◆ GIVEN DATA ◆
━━━━━━━━

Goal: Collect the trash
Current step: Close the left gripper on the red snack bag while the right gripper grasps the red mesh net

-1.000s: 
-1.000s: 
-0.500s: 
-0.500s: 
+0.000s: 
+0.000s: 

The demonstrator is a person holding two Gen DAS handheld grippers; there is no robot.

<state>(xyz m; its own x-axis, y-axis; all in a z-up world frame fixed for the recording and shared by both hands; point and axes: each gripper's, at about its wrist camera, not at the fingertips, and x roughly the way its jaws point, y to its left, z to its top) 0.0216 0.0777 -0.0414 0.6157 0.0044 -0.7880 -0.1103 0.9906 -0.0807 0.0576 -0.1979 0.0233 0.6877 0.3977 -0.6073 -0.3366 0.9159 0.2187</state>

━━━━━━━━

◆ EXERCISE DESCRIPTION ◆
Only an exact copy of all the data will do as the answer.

◆ OUTPUT FOR THIS TASK ◆
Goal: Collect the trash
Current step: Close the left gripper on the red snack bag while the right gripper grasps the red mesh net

-1.000s: 
-1.000s: 
-0.500s: 
-0.500s: 
+0.000s: 
+0.000s: 

The demonstrator is a person holding two Gen DAS handheld grippers; there is no robot.

<state>(xyz m; its own x-axis, y-axis; all in a z-up world frame fixed for the recording and shared by both hands; point and axes: each gripper's, at about its wrist camera, not at the fingertips, and x roughly the way its jaws point, y to its left, z to its top) 0.0216 0.0777 -0.0414 0.6157 0.0044 -0.7880 -0.1103 0.9906 -0.0807 0.0576 -0.1979 0.0233 0.6877 0.3977 -0.6073 -0.3366 0.9159 0.2187</state>

This output is complete, and the exercise is done.